[[ Dataset content open ]]

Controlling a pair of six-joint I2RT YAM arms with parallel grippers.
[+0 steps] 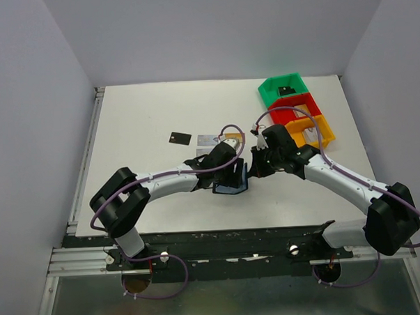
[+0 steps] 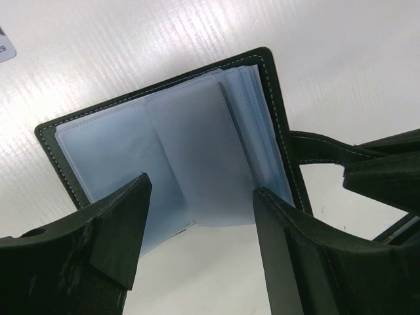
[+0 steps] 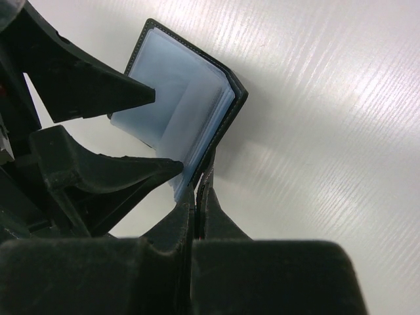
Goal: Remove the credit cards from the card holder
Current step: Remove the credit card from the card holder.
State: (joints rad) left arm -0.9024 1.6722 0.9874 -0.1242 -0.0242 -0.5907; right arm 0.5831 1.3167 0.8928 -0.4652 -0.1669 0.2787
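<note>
My right end effector is pressed together on the strap tab of the open card holder. My left end effector hangs spread just over it.

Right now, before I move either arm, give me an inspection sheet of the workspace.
surface: white table, no spills seen
job's things: holder open, blue-grey pockets showing; black card, silver card and gold card lie in a row beyond it; other cards not seen
clutter: three bins far right, dark item in the green one
end effectors: left end effector open, straddling the pockets; right end effector shut on the holder's strap
cables: purple cable arches over the gold card
surroundings: grey walls; nothing else seen
</note>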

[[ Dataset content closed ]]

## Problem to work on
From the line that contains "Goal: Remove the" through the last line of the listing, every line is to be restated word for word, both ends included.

## Solution
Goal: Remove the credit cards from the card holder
Current step: Remove the credit card from the card holder.
State: (joints rad) left arm -0.9024 1.6722 0.9874 -0.1242 -0.0242 -0.5907; right arm 0.5831 1.3167 0.8928 -0.4652 -0.1669 0.2787
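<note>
My right end effector is pressed together on the strap tab of the open card holder. My left end effector hangs spread just over it.

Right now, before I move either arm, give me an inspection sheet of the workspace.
surface: white table, no spills seen
job's things: holder open, blue-grey pockets showing; black card, silver card and gold card lie in a row beyond it; other cards not seen
clutter: three bins far right, dark item in the green one
end effectors: left end effector open, straddling the pockets; right end effector shut on the holder's strap
cables: purple cable arches over the gold card
surroundings: grey walls; nothing else seen
</note>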

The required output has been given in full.